No entanto, quando analisamos o acumulado de 12 meses, o indicador mostra uma retração de 0,91%. Essa é a terceira vez consecutiva que o IGP-M apresenta uma queda nas janelas de um ano. Em janeiro de 2025, o IGP-M havia subido 0,27%, e o acumulado chegava a 6,75%.
Componentes do IGP-M
Para calcular o IGP-M, os pesquisadores consideram três componentes principais:
- Índice de Preços ao Produtor Amplo (IPA): responsável por 60% do IGP-M, mede a inflação sentida pelos produtores.
- Índice de Preços ao Consumidor (IPC): responsável por 30% do IGP-M, mede a inflação sentida pelos consumidores.
- Índice Nacional de Custo da Construção (INCC): mede o custo da construção e é responsável pelo restante do IGP-M.
Em janeiro, o IPA subiu 0,34%, impulsionado pelas altas do minério de ferro, carne bovina e tomate.

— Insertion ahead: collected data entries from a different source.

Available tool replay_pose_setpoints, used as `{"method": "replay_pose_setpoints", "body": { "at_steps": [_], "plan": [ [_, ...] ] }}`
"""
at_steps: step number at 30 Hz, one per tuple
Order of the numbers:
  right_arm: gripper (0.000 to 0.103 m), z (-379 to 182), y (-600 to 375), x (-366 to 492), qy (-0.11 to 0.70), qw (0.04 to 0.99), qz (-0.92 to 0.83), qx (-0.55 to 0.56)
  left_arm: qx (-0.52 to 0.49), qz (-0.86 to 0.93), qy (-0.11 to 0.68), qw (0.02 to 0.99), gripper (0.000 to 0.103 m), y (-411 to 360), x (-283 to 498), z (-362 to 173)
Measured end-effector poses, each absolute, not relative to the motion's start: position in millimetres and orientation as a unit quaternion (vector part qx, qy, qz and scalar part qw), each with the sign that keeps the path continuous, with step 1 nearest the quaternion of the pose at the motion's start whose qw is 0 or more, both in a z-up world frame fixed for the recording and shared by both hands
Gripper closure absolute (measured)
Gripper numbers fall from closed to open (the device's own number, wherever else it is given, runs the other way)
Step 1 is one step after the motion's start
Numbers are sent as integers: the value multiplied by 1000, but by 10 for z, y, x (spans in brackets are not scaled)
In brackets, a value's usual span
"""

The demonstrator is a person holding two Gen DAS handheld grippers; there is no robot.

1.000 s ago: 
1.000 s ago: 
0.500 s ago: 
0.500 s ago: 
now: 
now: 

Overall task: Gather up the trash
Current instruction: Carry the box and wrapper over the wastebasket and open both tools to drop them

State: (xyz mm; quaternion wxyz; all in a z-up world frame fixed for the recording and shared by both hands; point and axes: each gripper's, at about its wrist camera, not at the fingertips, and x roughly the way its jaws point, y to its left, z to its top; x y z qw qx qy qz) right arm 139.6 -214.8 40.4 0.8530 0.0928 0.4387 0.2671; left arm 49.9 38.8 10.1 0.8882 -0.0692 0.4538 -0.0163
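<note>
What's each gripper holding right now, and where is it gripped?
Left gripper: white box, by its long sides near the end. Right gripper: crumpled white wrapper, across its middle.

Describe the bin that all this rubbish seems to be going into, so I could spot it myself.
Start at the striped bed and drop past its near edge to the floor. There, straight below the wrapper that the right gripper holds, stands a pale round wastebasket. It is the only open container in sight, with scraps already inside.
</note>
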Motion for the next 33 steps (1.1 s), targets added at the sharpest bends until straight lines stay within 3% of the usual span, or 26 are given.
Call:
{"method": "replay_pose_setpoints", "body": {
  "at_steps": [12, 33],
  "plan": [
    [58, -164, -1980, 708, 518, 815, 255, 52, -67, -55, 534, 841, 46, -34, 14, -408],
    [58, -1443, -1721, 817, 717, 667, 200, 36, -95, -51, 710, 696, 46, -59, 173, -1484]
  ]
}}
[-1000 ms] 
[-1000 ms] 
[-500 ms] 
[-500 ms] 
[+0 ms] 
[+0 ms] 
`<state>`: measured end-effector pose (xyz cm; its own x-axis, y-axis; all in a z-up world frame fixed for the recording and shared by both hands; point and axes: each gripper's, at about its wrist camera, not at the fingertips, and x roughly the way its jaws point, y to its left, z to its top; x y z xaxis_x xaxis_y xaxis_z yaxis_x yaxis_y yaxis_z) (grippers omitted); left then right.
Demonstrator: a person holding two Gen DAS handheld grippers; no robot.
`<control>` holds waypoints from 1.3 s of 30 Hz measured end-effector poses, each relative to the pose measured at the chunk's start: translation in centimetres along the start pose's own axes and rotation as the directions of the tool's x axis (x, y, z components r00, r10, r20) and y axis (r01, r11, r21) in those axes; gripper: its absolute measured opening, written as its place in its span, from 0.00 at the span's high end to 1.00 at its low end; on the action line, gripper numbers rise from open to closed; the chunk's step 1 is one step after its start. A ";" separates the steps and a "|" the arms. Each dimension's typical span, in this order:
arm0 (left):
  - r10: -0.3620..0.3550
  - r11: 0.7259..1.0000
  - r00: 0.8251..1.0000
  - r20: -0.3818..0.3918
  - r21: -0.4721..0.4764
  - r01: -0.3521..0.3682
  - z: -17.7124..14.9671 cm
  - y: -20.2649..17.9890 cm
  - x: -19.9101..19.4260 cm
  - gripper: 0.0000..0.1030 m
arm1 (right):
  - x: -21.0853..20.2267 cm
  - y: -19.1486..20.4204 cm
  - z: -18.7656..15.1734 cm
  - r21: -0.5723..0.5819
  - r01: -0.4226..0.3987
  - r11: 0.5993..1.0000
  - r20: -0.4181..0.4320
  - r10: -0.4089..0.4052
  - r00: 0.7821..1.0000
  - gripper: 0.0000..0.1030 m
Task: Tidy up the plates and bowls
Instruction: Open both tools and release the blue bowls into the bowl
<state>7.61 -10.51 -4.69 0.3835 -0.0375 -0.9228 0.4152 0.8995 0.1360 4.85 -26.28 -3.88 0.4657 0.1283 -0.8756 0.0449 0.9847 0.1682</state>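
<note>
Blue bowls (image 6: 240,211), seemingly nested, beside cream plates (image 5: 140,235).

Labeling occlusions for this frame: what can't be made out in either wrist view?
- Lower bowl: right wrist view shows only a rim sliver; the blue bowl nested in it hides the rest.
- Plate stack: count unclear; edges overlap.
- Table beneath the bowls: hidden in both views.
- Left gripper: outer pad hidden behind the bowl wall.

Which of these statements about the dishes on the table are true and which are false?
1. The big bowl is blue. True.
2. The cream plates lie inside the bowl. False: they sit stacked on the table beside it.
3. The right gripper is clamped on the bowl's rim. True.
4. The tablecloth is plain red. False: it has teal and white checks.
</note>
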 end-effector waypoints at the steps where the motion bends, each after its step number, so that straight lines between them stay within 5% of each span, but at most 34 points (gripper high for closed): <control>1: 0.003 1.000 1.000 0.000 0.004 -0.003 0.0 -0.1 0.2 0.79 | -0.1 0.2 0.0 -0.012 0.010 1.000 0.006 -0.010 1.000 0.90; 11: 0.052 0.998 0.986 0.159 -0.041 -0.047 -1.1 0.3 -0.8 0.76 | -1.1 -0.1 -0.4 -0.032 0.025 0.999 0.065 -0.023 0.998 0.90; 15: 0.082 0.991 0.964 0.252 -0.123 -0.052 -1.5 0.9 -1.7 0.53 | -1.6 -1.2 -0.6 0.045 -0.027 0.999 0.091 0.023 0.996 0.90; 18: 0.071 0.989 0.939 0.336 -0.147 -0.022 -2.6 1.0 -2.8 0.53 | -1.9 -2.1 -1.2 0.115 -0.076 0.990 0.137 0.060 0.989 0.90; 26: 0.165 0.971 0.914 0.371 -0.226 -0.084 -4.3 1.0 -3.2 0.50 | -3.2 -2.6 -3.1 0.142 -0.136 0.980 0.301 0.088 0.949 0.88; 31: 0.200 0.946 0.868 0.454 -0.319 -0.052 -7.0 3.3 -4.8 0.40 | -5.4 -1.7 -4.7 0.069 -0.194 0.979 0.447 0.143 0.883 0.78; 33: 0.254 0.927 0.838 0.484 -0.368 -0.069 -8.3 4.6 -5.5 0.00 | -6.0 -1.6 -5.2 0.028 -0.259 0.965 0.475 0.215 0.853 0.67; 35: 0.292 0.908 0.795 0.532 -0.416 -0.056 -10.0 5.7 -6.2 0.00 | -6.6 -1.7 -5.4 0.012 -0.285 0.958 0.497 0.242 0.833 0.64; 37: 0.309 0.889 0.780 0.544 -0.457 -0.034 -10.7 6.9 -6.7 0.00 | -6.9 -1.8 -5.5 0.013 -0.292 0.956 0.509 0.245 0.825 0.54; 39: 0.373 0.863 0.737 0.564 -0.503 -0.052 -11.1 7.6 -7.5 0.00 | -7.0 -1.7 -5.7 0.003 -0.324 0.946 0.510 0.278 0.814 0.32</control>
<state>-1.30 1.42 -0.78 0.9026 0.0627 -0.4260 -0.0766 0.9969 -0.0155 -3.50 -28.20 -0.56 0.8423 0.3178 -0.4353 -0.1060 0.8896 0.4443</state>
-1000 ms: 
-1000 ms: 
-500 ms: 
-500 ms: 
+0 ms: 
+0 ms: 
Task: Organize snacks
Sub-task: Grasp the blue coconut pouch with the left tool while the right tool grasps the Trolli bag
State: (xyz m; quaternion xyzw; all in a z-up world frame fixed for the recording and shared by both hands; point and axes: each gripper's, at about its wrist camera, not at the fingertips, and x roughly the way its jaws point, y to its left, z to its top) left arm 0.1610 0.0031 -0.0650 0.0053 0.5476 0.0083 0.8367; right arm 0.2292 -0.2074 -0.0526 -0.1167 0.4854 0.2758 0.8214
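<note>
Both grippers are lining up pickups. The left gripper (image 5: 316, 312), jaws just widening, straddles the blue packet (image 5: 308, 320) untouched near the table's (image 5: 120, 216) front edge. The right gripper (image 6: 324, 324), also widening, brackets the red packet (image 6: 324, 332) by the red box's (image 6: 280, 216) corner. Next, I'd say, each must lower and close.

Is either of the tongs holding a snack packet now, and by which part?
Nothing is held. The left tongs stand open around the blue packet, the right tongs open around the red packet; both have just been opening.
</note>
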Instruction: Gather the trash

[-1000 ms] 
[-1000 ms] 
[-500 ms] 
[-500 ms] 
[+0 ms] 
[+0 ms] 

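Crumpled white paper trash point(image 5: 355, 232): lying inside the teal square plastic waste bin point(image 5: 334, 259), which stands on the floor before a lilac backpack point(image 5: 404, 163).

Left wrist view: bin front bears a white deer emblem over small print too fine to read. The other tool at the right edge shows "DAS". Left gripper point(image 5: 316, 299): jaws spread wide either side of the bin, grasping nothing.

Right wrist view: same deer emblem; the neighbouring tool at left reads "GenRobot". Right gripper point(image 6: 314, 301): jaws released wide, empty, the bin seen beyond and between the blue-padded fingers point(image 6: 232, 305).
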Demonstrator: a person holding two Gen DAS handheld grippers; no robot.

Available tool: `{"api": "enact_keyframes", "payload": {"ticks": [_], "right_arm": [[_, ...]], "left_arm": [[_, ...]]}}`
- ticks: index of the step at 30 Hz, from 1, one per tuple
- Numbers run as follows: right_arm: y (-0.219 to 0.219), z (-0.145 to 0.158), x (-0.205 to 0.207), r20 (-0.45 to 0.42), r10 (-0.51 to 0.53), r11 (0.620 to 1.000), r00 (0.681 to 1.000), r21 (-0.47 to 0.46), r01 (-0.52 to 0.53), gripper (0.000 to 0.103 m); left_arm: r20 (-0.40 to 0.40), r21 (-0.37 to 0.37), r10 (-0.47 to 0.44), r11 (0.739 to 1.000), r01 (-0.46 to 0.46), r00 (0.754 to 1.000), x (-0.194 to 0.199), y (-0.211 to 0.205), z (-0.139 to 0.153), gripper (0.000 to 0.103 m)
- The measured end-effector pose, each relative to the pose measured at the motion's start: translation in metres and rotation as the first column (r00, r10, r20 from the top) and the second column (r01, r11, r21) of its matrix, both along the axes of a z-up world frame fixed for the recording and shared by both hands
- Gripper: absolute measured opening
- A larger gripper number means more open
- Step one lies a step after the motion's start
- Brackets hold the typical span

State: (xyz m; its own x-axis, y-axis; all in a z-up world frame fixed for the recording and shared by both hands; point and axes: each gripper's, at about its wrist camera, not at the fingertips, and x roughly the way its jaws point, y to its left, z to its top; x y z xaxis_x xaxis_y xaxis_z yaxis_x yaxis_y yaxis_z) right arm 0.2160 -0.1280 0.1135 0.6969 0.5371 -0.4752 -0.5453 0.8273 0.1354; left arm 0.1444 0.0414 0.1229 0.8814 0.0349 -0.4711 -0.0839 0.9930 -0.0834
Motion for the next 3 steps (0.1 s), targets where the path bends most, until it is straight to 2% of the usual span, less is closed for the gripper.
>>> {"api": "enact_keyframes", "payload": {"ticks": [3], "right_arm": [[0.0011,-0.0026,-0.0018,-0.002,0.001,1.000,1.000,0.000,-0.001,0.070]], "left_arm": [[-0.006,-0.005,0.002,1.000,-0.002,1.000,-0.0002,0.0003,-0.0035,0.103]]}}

O IPC subiu 0,51%, com as maiores pressões de alta vindo do curso de ensino fundamental, curso de ensino superior e gasolina. Já o INCC apresentou uma alta de 0,63%.
Impacto nos Aluguéis
Embora o IGP-M seja conhecido como a “inflação do aluguel”, um acumulado negativo não significa necessariamente que os aluguéis serão reajustados para baixo. Isso ocorre porque alguns contratos incluem cláusulas que só permitem reajustes positivos do IGP-M.
Os dados foram divulgados pelo Instituto Brasileiro de Economia (Ibre) da Fundação Getulio Vargas (FGV), e o período de levantamento foi de 21 de dezembro de 2025 a 20 de janeiro de 2026.